Phillip Wood-Smith, Managing Director of H.I.G., commented, “We
are pleased to partner with Eddie Smith and his team. They have
done an outstanding job over the past three years serving some of
the most attractive end EMS markets, including Aerospace &
Defense, Industrial IoT, 5G, and Medical & Safety. With its
industry-leading solutions and strong customer relationships, we
believe there is significant opportunity to invest in SMTC’s
customers and capabilities to further expand the Company’s
leadership position. We look forward to partnering with SMTC’s
talented management team and employees to serve its customers with
best-in-class solutions, build upon its existing capability
excellence, and help SMTC achieve its full potential.”
The transaction, which is subject to the receipt of approval
from SMTC’s stockholders, antitrust clearance, and other customary
closing conditions, is expected to close by the second quarter of
2021.
Lincoln International LLC acted as financial advisors to SMTC
Corporation. Perkins Coie LLP acted as legal counsel to SMTC
Corporation. Ropes & Gray LLP acted as legal counsel to
H.I.G.
About SMTC
SMTC Corporation was founded in 1985 and acquired MC Assembly
Holdings, Inc. in November 2018. SMTC has more than 50
manufacturing and assembly lines in the United States and Mexico,
which creates a powerful low-to-medium volume, high-mix, end-to-end
global electronics manufacturing services (EMS) provider.

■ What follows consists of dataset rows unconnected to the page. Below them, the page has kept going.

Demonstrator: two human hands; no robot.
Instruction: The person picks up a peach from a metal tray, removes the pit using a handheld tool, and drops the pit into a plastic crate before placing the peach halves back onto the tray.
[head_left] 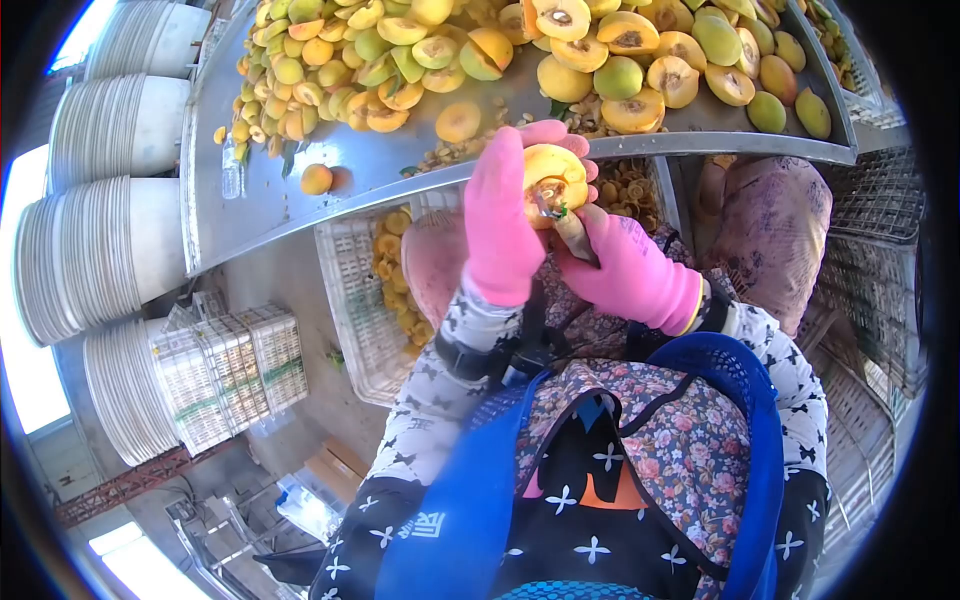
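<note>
My left hand, in a pink glove, cups a yellow peach half just in front of the table edge. The cut face is turned up, with a brownish hollow at its middle. In my right hand, also pink-gloved, the fingers are wrapped round the short pale handle of a pitting knife. Its small metal tip touches the peach half at the hollow; part of the tip is hidden. A bit of green shows beside the tip.
A metal table carries heaped whole and halved peaches, with loose stones along its near edge. Below stands a white crate with cut fruit. Stacked white tubs line the left; more crates stand at right.
</note>
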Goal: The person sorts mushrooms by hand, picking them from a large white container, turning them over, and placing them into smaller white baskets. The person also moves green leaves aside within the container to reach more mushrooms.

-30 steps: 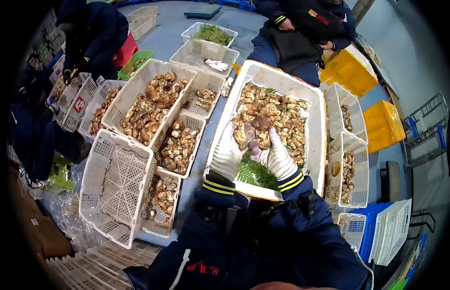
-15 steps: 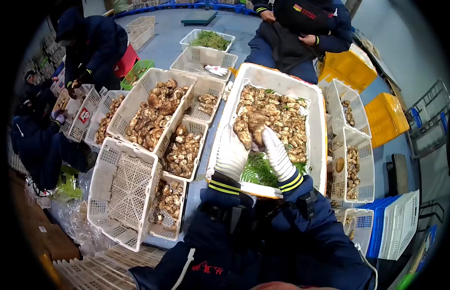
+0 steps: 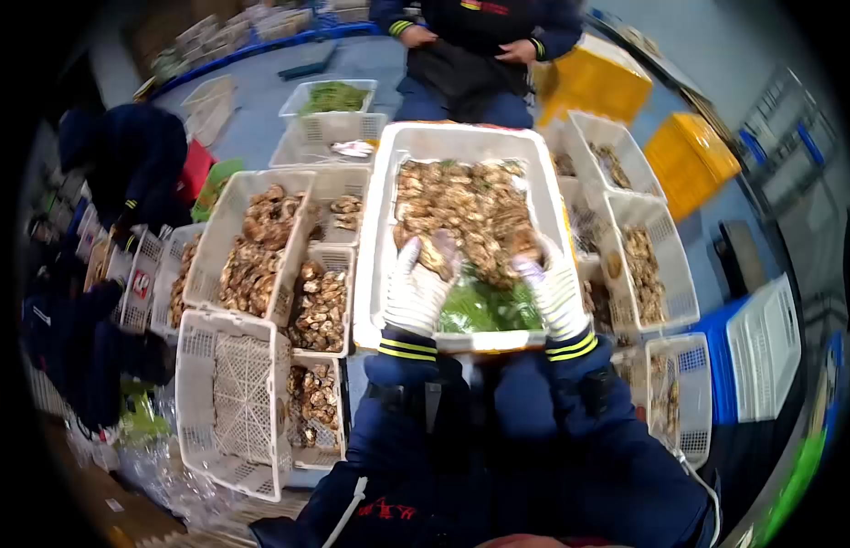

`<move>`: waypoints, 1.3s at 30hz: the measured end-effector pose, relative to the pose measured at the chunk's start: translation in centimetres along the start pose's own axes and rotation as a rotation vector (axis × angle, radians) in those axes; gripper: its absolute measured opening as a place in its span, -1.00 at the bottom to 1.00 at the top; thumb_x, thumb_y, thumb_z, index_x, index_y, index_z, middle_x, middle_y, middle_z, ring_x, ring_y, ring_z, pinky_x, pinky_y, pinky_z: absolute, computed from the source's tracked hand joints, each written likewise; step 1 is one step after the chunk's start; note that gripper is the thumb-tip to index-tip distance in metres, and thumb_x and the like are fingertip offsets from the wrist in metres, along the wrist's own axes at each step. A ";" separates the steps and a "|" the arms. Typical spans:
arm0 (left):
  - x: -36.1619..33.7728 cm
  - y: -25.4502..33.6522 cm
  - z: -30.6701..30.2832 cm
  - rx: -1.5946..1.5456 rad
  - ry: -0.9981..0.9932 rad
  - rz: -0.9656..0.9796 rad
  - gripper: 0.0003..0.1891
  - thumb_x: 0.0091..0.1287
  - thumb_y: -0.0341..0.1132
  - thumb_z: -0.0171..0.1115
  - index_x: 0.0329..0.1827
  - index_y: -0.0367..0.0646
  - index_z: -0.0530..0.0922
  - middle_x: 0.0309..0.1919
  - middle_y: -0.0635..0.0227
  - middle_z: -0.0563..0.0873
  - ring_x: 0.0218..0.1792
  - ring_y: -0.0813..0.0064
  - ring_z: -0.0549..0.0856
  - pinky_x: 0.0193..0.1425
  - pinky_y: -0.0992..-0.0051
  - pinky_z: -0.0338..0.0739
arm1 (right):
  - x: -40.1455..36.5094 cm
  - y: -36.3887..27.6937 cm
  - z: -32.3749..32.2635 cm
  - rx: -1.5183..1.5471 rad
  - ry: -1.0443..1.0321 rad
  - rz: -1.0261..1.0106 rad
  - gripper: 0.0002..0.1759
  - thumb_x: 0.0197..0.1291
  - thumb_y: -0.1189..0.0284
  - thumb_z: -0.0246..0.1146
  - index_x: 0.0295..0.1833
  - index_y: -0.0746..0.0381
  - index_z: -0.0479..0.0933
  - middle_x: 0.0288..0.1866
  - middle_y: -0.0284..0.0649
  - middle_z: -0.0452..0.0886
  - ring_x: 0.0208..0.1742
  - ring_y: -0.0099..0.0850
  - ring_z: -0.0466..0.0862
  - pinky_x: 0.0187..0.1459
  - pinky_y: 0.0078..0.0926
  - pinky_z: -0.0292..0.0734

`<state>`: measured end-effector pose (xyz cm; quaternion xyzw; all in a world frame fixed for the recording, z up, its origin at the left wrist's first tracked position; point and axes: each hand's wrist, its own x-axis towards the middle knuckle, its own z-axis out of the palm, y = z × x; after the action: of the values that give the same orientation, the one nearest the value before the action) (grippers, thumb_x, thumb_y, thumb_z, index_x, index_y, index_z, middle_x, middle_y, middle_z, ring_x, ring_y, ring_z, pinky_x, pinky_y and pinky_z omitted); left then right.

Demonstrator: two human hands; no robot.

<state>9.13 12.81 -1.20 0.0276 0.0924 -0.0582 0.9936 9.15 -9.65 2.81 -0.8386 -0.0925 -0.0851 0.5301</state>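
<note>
A white foam box stands in front of me, with brown mottled mushrooms heaped over most of it. Green fern leaves show at its near end. Both my hands wear white striped gloves and are inside the box. My left hand grips a mushroom at the near left edge of the heap. On the right, my right hand has its fingers around another mushroom, partly hidden by the glove.
White crates of mushrooms stand at left, beside a white crate with a mesh bottom. More crates and yellow boxes line the right. A person is across the box; other people crouch at left.
My hands, close together over the box before, have moved apart, each with a mushroom, and lower toward the heap's near edge. The view has swung to the right.
</note>
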 end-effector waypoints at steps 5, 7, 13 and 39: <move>-0.3 -1.7 0.5 0.083 -0.001 -0.112 -0.66 0.40 -0.31 0.24 0.19 -0.16 0.45 0.16 0.10 0.61 0.27 0.09 0.55 0.40 -0.01 0.40 | -9.1 8.1 -10.4 0.621 0.481 0.340 -0.31 0.29 0.00 0.33 0.34 0.26 0.43 0.14 -0.29 0.56 0.05 -0.44 0.57 0.11 -0.43 0.50; -0.2 -2.4 0.2 0.125 0.029 -0.112 -0.73 0.39 -0.31 0.27 0.09 -0.12 0.52 0.07 0.16 0.67 0.13 0.18 0.64 0.30 0.08 0.51 | -14.9 15.4 -13.1 0.906 0.646 0.498 -0.47 0.31 0.04 0.32 0.29 0.04 0.49 0.07 -0.51 0.61 0.04 -0.53 0.58 0.03 -0.49 0.52; 0.0 -3.4 -1.2 0.388 0.305 0.054 -0.85 0.33 -0.29 0.39 -0.14 -0.07 0.62 -0.22 0.42 0.72 -0.32 0.60 0.64 -0.15 0.45 0.68 | -30.7 36.6 -14.0 1.109 1.140 1.064 -0.60 0.17 -0.12 0.39 -0.15 -0.07 0.54 -0.30 -0.54 0.58 -0.23 -0.58 0.56 -0.18 -0.43 0.57; 5.1 -2.5 -2.8 0.469 0.315 0.310 -0.55 0.33 -0.29 0.37 0.18 -0.36 0.49 -0.11 0.20 0.70 -0.19 0.33 0.71 -0.13 0.41 0.67 | 10.2 19.9 6.9 -1.278 -0.636 -0.260 -0.66 0.15 0.41 0.29 0.08 0.15 0.55 -0.04 -0.13 0.70 0.07 -0.18 0.66 0.06 -0.19 0.56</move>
<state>13.33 9.93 -5.02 0.2784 0.2239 0.0792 0.9306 24.19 -11.11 -15.00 -0.9509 -0.2736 0.0633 -0.1304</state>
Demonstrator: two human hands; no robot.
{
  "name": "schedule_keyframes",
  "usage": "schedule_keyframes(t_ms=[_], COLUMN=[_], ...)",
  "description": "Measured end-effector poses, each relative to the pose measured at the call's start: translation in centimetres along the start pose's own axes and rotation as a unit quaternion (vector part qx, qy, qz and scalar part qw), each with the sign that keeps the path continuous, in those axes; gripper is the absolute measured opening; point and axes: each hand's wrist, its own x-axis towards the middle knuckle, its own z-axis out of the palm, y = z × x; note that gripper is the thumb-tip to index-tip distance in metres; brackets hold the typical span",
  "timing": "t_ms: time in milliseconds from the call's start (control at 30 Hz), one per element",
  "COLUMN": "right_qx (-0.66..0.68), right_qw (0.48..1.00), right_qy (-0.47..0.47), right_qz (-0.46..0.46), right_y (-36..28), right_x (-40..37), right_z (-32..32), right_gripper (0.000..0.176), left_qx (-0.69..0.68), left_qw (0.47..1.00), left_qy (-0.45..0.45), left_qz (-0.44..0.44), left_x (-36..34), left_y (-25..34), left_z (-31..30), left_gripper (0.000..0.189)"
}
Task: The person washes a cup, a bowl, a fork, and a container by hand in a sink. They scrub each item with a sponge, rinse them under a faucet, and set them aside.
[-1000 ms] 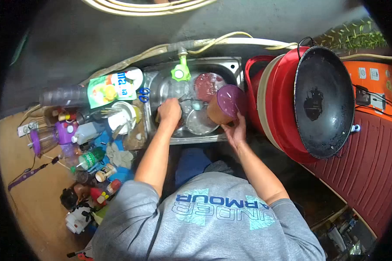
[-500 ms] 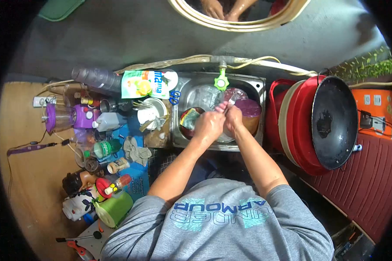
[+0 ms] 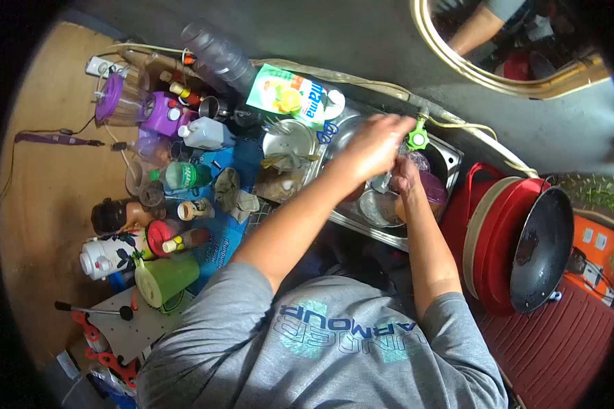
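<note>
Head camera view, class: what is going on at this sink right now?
A person in a grey shirt stands at a steel sink holding dishes. The left hand is raised beside the green tap handle; the right hand is lower, over a metal bowl and a purple container. What either hand grips is unclear. Bottles crowd the counter beside it.

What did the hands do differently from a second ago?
The right hand let go of the purple cup, which now lies in the sink. The left hand rose from the dishes towards the green tap handle. The wok stayed on the red tub.
</note>
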Motion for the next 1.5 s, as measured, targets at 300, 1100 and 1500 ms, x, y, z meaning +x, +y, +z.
schedule_keyframes(t_ms=[300, 1100, 1500], right_qx=[-0.169, -0.217, -0.227], right_qw=[0.971, 0.964, 0.963], right_qy=[0.151, 0.131, 0.139], right_qz=[0.079, 0.081, 0.03], right_y=[1.9, 13.1, 10.9], right_x=[-6.8, -6.5, -7.8], right_z=[3.2, -1.2, 0.2], right_gripper=[0.025, 0.024, 0.024], left_qx=[0.051, 0.031, 0.199], left_qw=[0.964, 0.961, 0.918], left_qy=[-0.002, 0.036, -0.215], left_qz=[-0.261, -0.272, -0.267], left_x=[-11.9, -13.1, -10.4], left_y=[-7.1, -3.9, -16.5], left_z=[-9.3, -0.8, -4.4], left_gripper=[0.016, 0.017, 0.024])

With
local support and expanded manufacturing capabilities globally,
including fully integrated contract manufacturing services with a
focus on global original equipment manufacturers and emerging
technology companies, including those in the Avionics, Aerospace
and Defense, Industrial IoT, Power and Clean Technology, Medical
and Safety, Retail and Payment Systems, Semiconductors, Telecom,
Networking and Communications, and Test and Measurement industries.
As a mid-size provider of end-to-end EMS, SMTC provides printed
circuit board assembly production, systems integration and
comprehensive testing services, enclosure fabrication, as well as
product design, and sustaining engineering and supply chain
management services. SMTC services extend over the entire
electronic product life cycle from the development and introduction
of new products through to the growth, maturity and end-of-life
phases. For further information on SMTC Corporation, please visit
our website at www.SMTC.com.
Additional Information and Where to Find It
This communication relates to the proposed merger involving the
Company. In connection with the proposed merger, the Company will
file a preliminary proxy statement and file or furnish other
relevant materials with the SEC. Once the SEC completes its review
of the preliminary proxy statement, a definitive proxy statement
and a form of proxy will be filed with the SEC and mailed or
otherwise furnished to the stockholders of the Company.
BEFORE MAKING ANY VOTING DECISION, THE COMPANY’S
STOCKHOLDERS ARE URGED TO READ THE PROXY STATEMENT IN ITS ENTIRETY
WHEN IT BECOMES AVAILABLE AND ANY OTHER DOCUMENTS TO BE FILED WITH
THE SEC IN CONNECTION WITH THE PROPOSED MERGER OR INCORPORATED BY
REFERENCE IN THE PROXY STATEMENT, IF ANY, BECAUSE THEY WILL CONTAIN
IMPORTANT INFORMATION ABOUT THE PROPOSED MERGER AND THE PARTIES TO
THE PROPOSED MERGER. This communication is not a substitute for the
proxy statement or any other document that may be filed by the
Company with the SEC. Investors and stockholders will be
able to obtain the documents (when available) free of charge at the
SEC’s website, http://www.sec.gov, and the Company’s website,
www.smtc.com. In addition, the documents (when available) may be
obtained free of charge by directing a request by mail or telephone
to: SMTC Corporation, 425 North Drive, Melbourne, Florida
32934, Attention: Secretary, (321) 409-4718.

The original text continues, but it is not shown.